In Milan, Italy, thieves drilled a tunnel from a neighbouring building all the way to the showroom of the Damiani Milan showroom. In the morning of February 28, 2008, the masked robbers bound and gagged the showroom employees and forced one to open the safe.

In less than an hour, the thieves gathered diamonds and jewellery estimated at USD7.5 million dollars or more. Fortunately for the Damiani family, the robbery took place when they've loaned out many valuable pieces to the stars to be worn at the Oscars.

Two pieces that were spared from being casualties in the heist were the diamond ring and the bracelet worn by award-winning British actress Tilda Swinton. The Mimosa ring she wore had 4.2 carats of flawless diamonds set in white gold, while the bracelet, called the Sahara, had 1,865 diamonds totalling 47.41 carats.

TSay It with Chocolates

Most thieves use guns and a few cohorts to rob a bank, but this man, known as Carlos Hector Flomenbaum from Argentina, needed neither. He just used charm and chocolate to work his way from the lobby of the ABN Amro bank in Antwerp, Belgium, to get access to its vaults.

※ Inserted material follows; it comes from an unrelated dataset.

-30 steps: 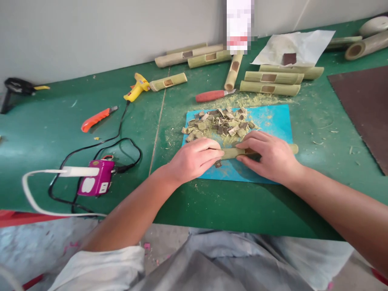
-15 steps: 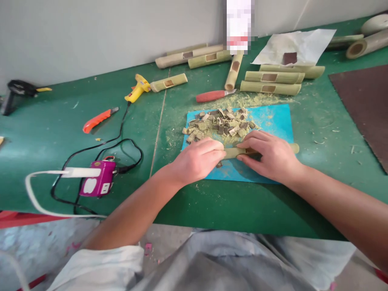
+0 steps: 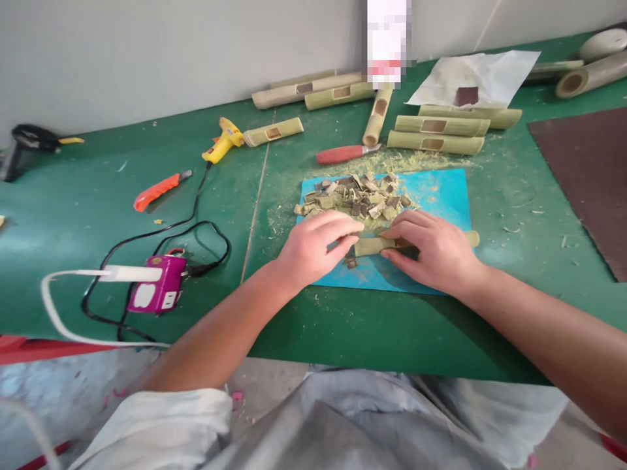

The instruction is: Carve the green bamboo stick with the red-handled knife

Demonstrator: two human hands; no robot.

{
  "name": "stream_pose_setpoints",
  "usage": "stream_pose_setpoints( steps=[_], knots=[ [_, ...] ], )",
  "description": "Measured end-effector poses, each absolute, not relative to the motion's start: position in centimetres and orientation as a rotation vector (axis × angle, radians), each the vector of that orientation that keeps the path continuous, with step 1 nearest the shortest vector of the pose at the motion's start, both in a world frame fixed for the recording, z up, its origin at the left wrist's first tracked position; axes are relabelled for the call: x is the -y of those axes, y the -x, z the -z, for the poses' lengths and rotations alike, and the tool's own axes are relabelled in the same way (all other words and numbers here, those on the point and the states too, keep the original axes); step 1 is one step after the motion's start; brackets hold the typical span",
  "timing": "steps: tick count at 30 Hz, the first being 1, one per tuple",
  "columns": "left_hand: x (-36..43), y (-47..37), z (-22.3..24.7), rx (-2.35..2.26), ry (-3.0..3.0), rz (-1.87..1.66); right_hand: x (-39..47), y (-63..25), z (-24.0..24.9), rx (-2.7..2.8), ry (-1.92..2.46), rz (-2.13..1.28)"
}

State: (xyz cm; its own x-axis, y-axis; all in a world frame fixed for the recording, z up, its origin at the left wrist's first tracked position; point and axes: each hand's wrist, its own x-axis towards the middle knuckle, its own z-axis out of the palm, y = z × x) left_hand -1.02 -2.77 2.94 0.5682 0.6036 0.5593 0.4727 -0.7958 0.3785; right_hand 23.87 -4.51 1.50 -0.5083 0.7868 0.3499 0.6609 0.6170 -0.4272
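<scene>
A bamboo tube (image 3: 371,246) lies crosswise on the blue mat (image 3: 448,189). My right hand (image 3: 434,248) grips its middle, thumb on the near side and fingers over the far side, covering part of a cut opening. My left hand (image 3: 321,248) is just off the tube's left end, thumb and fingers apart with a gap between them. Beyond both hands, a heap of brown and tan chips (image 3: 365,196) and pale shavings covers the mat's far part.
Behind the mat lie a red-handled knife (image 3: 340,154) and several notched bamboo tubes (image 3: 434,142). To the left are a yellow glue gun (image 3: 225,140), an orange cutter (image 3: 157,192) and a purple power adapter (image 3: 155,284) with cables. A dark brown sheet (image 3: 588,176) lies right.
My left hand has let go of the tube's left end, drawn slightly left and spread its thumb from the fingers. My right hand keeps its hold.
</scene>
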Motion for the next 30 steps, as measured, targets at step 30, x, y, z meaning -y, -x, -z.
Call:
stream_pose_setpoints(
  steps=[30],
  knots=[
    [3.0,2.0,-3.1,-0.807,-2.529,-0.78,4.6,-24.0,-1.6,2.329,1.181,-0.36]
  ],
)
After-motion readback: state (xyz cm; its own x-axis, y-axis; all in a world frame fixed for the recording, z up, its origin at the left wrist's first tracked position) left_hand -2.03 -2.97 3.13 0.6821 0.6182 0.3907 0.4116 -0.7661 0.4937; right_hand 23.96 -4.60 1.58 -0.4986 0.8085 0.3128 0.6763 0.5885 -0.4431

For at least a year, Flomenbaum frequented the bank regularly, chatting with the bank's employees, bringing them chocolates and earning their trust so that he obtained a key to the vault, something only the most valued customers were given. Between March 2 and March 5, 2007, Flomenbaum simply walked into the bank like any regular client and walked out with 120,000 carats of diamonds valued at USD28 million without anyone suspecting.

 

The rogue's trip to the vault was one of the easiest in the history of diamond thievery. He bypassed the bank's USD2-million-dollar security system, had no trouble identifying which boxes contained uncut diamonds and emptied five of those boxes. While his loot was far from the biggest, this jewel thief has the singular honour of having invested the least in his crime. After all, how many people can say it only took chocolates to open a bank's vault?